Reproduce all the data verbatim.

Extracted data entries:

■ ■ ■

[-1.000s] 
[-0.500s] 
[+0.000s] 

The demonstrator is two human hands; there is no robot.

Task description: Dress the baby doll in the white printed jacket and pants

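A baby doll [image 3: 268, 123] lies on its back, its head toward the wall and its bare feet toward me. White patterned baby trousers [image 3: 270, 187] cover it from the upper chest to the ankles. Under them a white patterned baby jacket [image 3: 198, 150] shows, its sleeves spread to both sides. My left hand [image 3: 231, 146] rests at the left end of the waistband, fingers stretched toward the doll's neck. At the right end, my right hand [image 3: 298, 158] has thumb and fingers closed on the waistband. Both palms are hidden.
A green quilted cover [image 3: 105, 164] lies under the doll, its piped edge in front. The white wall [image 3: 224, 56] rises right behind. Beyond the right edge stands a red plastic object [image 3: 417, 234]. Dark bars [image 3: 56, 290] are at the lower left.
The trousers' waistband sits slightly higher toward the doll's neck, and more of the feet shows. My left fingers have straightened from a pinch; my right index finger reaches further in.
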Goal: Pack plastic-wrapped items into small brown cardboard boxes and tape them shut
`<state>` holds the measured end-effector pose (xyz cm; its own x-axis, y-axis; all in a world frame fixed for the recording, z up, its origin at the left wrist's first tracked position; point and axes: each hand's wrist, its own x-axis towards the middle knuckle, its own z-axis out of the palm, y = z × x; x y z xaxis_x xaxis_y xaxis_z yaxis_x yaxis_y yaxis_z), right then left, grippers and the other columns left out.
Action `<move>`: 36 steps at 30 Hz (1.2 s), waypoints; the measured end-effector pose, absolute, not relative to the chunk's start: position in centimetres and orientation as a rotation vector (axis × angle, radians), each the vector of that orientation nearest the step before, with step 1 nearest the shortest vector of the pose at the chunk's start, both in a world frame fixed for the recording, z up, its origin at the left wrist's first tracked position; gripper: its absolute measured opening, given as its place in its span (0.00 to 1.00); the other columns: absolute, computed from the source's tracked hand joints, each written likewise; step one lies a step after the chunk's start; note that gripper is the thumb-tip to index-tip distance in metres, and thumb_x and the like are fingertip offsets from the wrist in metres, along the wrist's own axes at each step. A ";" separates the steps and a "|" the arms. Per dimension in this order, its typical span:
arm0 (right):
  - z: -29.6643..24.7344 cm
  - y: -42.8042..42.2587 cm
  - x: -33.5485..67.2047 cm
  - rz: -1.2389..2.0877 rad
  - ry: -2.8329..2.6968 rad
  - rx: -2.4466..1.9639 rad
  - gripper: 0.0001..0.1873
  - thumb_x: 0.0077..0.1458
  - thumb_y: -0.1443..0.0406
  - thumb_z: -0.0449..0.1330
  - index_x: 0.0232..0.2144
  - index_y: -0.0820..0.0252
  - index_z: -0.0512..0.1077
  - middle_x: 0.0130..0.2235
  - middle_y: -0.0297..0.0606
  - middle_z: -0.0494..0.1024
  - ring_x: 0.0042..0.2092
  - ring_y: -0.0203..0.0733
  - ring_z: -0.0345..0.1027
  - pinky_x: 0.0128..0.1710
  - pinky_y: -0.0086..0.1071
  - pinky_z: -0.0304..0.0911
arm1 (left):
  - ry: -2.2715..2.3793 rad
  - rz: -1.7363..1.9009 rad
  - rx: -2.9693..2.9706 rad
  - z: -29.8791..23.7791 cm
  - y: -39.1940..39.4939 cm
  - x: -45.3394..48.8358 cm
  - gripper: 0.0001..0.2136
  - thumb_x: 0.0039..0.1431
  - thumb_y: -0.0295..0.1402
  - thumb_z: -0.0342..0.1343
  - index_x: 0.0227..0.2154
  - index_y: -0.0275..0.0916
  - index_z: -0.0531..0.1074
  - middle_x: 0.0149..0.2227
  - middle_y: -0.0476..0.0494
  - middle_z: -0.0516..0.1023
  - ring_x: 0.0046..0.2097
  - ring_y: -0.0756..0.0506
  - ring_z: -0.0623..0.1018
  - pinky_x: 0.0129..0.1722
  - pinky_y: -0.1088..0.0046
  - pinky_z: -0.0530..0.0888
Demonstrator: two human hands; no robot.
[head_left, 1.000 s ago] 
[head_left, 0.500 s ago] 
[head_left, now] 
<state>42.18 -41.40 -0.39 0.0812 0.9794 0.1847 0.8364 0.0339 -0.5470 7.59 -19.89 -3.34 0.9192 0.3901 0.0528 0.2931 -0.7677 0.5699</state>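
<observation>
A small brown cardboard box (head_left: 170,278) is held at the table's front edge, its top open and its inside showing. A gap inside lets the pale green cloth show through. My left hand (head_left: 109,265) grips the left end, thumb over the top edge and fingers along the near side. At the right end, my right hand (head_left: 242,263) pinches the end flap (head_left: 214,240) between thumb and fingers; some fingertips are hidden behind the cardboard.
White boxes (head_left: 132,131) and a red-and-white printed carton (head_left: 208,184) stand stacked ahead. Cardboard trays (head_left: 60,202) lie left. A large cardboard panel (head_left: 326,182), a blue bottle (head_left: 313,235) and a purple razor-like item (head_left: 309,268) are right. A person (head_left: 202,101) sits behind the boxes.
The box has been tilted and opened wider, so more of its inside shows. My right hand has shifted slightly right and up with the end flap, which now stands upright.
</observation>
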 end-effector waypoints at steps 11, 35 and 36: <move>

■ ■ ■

• [SOLUTION]:
[-1.000s] 
[-0.500s] 
[+0.000s] 

The demonstrator is two human hands; there is no robot.

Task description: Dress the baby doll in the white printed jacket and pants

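A baby doll [image 3: 268, 123] lies on its back, its head toward the wall and its bare feet toward me. White patterned baby trousers [image 3: 270, 187] cover it from the upper chest to the ankles. Under them a white patterned baby jacket [image 3: 198, 150] shows, its sleeves spread to both sides. My left hand [image 3: 231, 146] rests at the left end of the waistband, fingers stretched toward the doll's neck. At the right end, my right hand [image 3: 298, 158] has thumb and fingers closed on the waistband. Both palms are hidden.
A green quilted cover [image 3: 105, 164] lies under the doll, its piped edge in front. The white wall [image 3: 224, 56] rises right behind. Beyond the right edge stands a red plastic object [image 3: 417, 234]. Dark bars [image 3: 56, 290] are at the lower left.
The trousers' waistband sits slightly higher toward the doll's neck, and more of the feet shows. My left fingers have straightened from a pinch; my right index finger reaches further in.
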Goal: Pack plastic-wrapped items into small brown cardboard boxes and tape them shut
`<state>` holds the measured end-effector pose (xyz cm; its own x-axis, y-axis; all in a world frame fixed for the recording, z up, its origin at the left wrist's first tracked position; point and axes: each hand's wrist, its own x-axis towards the middle knuckle, its own z-axis out of the palm, y = z × x; x y z xaxis_x xaxis_y xaxis_z yaxis_x yaxis_y yaxis_z), right then left, grippers and the other columns left out.
Action `<move>`: 36 steps at 30 Hz (1.2 s), waypoints; the measured end-effector pose, absolute, not relative to the chunk's start: position in centimetres and orientation as a rotation vector (axis × angle, radians), each the vector of that orientation nearest the step before, with step 1 nearest the shortest vector of the pose at the chunk's start, both in a world frame fixed for the recording, z up, its origin at the left wrist's first tracked position; gripper: its absolute measured opening, given as its place in its span (0.00 to 1.00); the other columns: absolute, computed from the source's tracked hand joints, each written likewise; step one lies a step after the chunk's start; note that gripper is the thumb-tip to index-tip distance in metres, and thumb_x and the like are fingertip offsets from the wrist in metres, along the wrist's own axes at each step. A ";" separates the steps and a "|" the arms. Per dimension in this order, its typical span:
arm0 (right):
  - z: -29.6643..24.7344 cm
  - y: -42.8042..42.2587 cm
  - x: -33.5485..67.2047 cm
  - rz: -1.2389..2.0877 rad
  - ry: -2.8329..2.6968 rad
  - rx: -2.4466..1.9639 rad
  - gripper: 0.0001..0.1873
  - thumb_x: 0.0077..0.1458
  - thumb_y: -0.1443..0.0406
  - thumb_z: -0.0449..0.1330
  - index_x: 0.0232..0.2144
  - index_y: -0.0820..0.0252
  - index_z: -0.0512..0.1077
  - middle_x: 0.0130..0.2235
  - middle_y: -0.0297..0.0606
  - middle_z: -0.0494..0.1024
  - ring_x: 0.0042..0.2092
  - ring_y: -0.0203..0.0733
  - ring_z: -0.0345..0.1027
  - pinky_x: 0.0128..0.1710
  - pinky_y: -0.0086..0.1071
  - pinky_z: -0.0304..0.0911
arm1 (left):
  - ry: -2.2715..2.3793 rad
  - rz: -1.7363..1.9009 rad
  - rx: -2.9693..2.9706 rad
  - z: -29.8791..23.7791 cm
  - y: -39.1940..39.4939 cm
  - x: -45.3394..48.8358 cm
  - gripper: 0.0001..0.2136
  - thumb_x: 0.0039..0.1431
  - thumb_y: -0.0295..0.1402
  - thumb_z: -0.0342..0.1343
  - index_x: 0.0227..0.2154
  - index_y: -0.0275..0.0916
  - index_z: -0.0531..0.1074
  - middle_x: 0.0149..0.2227
  - middle_y: -0.0476..0.0494
  - middle_z: -0.0516..0.1023
  - ring_x: 0.0046..0.2097
  - ring_y: -0.0756..0.0506
  - ring_z: -0.0623..0.1018
  - pinky_x: 0.0129..0.1722
  - pinky_y: -0.1088..0.0046
  - pinky_z: -0.0530..0.0888
Demonstrator: two human hands; no robot.
[head_left, 1.000 s ago] 
[head_left, 0.500 s ago] 
[head_left, now] 
<state>42.18 -41.40 -0.39 0.0812 0.9794 0.1847 0.8364 0.0339 -0.5470 7.59 -19.89 -3.34 0.9192 0.3901 0.0528 0.2931 -0.7677 0.5699</state>
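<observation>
A small brown cardboard box (head_left: 170,278) is held at the table's front edge, its top open and its inside showing. A gap inside lets the pale green cloth show through. My left hand (head_left: 109,265) grips the left end, thumb over the top edge and fingers along the near side. At the right end, my right hand (head_left: 242,263) pinches the end flap (head_left: 214,240) between thumb and fingers; some fingertips are hidden behind the cardboard.
White boxes (head_left: 132,131) and a red-and-white printed carton (head_left: 208,184) stand stacked ahead. Cardboard trays (head_left: 60,202) lie left. A large cardboard panel (head_left: 326,182), a blue bottle (head_left: 313,235) and a purple razor-like item (head_left: 309,268) are right. A person (head_left: 202,101) sits behind the boxes.
The box has been tilted and opened wider, so more of its inside shows. My right hand has shifted slightly right and up with the end flap, which now stands upright.
</observation>
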 end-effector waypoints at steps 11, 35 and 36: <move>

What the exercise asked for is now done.